● **Exercise requirements**
Nothing in the data is to be left out; copy it exactly.

● **Available data**
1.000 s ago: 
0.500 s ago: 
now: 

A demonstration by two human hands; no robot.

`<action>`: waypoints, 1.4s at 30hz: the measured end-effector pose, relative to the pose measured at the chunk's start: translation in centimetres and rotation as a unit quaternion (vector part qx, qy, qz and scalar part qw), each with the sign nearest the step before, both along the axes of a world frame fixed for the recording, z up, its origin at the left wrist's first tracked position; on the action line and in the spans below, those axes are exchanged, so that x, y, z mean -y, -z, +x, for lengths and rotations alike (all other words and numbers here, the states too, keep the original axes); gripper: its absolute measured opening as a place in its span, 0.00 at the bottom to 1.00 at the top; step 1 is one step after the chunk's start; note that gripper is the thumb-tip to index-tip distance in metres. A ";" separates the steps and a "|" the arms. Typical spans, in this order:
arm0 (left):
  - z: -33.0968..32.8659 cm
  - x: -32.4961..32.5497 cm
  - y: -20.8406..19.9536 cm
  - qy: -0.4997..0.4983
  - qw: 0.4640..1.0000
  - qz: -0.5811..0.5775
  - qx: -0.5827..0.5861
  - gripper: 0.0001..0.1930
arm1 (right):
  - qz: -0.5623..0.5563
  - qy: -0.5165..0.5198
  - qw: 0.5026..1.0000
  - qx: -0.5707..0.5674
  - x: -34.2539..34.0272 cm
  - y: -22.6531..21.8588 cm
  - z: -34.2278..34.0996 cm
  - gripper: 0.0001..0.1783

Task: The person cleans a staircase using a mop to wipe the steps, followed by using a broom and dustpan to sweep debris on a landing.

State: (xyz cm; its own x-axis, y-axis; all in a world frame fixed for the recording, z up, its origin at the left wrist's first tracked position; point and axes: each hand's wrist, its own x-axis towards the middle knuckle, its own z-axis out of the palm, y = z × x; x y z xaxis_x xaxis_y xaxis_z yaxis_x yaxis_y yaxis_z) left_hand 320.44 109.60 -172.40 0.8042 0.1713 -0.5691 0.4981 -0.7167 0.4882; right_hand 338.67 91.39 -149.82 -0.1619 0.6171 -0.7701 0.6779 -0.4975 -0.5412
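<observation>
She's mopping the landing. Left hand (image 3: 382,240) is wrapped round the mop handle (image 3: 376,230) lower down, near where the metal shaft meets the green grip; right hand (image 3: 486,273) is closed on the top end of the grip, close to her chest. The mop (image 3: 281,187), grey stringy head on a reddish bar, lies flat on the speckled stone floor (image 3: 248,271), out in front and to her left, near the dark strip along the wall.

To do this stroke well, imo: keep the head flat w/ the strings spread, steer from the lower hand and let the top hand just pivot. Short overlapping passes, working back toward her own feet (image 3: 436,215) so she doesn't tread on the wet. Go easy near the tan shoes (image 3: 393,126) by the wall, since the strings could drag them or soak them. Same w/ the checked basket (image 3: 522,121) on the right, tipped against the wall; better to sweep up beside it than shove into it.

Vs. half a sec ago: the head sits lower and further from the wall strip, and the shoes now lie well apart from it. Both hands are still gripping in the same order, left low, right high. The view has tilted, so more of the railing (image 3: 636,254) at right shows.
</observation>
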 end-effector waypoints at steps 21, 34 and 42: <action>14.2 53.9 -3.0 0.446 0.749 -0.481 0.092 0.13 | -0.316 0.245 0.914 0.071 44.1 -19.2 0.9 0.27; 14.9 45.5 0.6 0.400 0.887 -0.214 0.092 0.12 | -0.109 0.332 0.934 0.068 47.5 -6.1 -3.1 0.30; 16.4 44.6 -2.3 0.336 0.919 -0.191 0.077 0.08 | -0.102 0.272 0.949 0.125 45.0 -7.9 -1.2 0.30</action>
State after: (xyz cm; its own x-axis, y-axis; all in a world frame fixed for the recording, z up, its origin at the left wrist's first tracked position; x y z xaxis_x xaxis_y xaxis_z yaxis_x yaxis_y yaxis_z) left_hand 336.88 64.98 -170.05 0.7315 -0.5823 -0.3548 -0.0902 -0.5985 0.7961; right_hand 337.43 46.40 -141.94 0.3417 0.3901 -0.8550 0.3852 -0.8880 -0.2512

● **Exercise output**
1.000 s ago: 
0.500 s ago: 
now: 

A demonstration by two human hands; no robot.

`<action>`: waypoints, 1.4s at 30hz: the measured end-effector pose, relative to the pose measured at the chunk's start: translation in centimetres and rotation as a unit quaternion (vector part qx, qy, qz and scalar part qw), each with the sign nearest the step before, both along the axes of a world frame fixed for the recording, z up, its origin at the left wrist's first tracked position; on the action line and in the spans below, those axes are exchanged, so that x, y, z mean -y, -z, +x, for lengths and rotations alike (all other words and numbers here, the states too, keep the original axes); gripper: its absolute measured opening as a place in its span, 0.00 at the bottom to 1.00 at the top; step 1 is one step after the chunk's start; note that gripper is the thumb-tip to index-tip distance in metres. A ";" separates the steps and a "|" the arms. Typical spans, in this order:
arm0 (left):
  - z: -33.0968..32.8659 cm
  - x: -32.4961..32.5497 cm
  - y: -20.8406..19.9536 cm
  - qy: -0.4997..0.4983
  - qw: 0.4640..1.0000
  - qz: -0.5811..0.5775
  - qx: -0.5827..0.5861
  - gripper: 0.0001..0.1930
arm1 (right):
  - qz: -0.5623..0.5563
  - qy: -0.5165..0.5198
  - qw: 0.5026..1.0000
  - qx: -0.5707..0.5674
  - x: -34.2539..34.0272 cm
  - y: -22.6531..21.8588 cm
  - z: -34.2278..34.0996 cm
  - gripper: 0.0001..0.1783

Task: The person cleans a staircase using a mop to wipe the steps, followed by using a broom and dustpan to sweep debris on a landing.

State: (xyz cm; its own x-axis, y-axis; all in a world frame fixed for the recording, z up, its origin at the left wrist's first tracked position; point and axes: each hand's wrist, its own x-axis towards the middle knuckle, its own z-axis out of the palm, y = z × x; x y z xaxis_x xaxis_y xaxis_z yaxis_x yaxis_y yaxis_z) left_hand 320.44 109.60 -172.40 0.8042 0.1713 -0.5691 0.4981 -0.7167 0.4882; right_hand 338.67 91.39 -149.82 -0.1619 0.6171 -0.7701 0.6779 -0.4975 -0.5412
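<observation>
She's mopping the landing. Left hand (image 3: 382,240) is wrapped round the mop handle (image 3: 376,230) lower down, near where the metal shaft meets the green grip; right hand (image 3: 486,273) is closed on the top end of the grip, close to her chest. The mop (image 3: 281,187), grey stringy head on a reddish bar, lies flat on the speckled stone floor (image 3: 248,271), out in front and to her left, near the dark strip along the wall.

To do this stroke well, imo: keep the head flat w/ the strings spread, steer from the lower hand and let the top hand just pivot. Short overlapping passes, working back toward her own feet (image 3: 436,215) so she doesn't tread on the wet. Go easy near the tan shoes (image 3: 393,126) by the wall, since the strings could drag them or soak them. Same w/ the checked basket (image 3: 522,121) on the right, tipped against the wall; better to sweep up beside it than shove into it.

Vs. half a sec ago: the head sits lower and further from the wall strip, and the shoes now lie well apart from it. Both hands are still gripping in the same order, left low, right high. The view has tilted, so more of the railing (image 3: 636,254) at right shows.
</observation>
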 end-effector waypoints at steps 21, 34 and 42: <action>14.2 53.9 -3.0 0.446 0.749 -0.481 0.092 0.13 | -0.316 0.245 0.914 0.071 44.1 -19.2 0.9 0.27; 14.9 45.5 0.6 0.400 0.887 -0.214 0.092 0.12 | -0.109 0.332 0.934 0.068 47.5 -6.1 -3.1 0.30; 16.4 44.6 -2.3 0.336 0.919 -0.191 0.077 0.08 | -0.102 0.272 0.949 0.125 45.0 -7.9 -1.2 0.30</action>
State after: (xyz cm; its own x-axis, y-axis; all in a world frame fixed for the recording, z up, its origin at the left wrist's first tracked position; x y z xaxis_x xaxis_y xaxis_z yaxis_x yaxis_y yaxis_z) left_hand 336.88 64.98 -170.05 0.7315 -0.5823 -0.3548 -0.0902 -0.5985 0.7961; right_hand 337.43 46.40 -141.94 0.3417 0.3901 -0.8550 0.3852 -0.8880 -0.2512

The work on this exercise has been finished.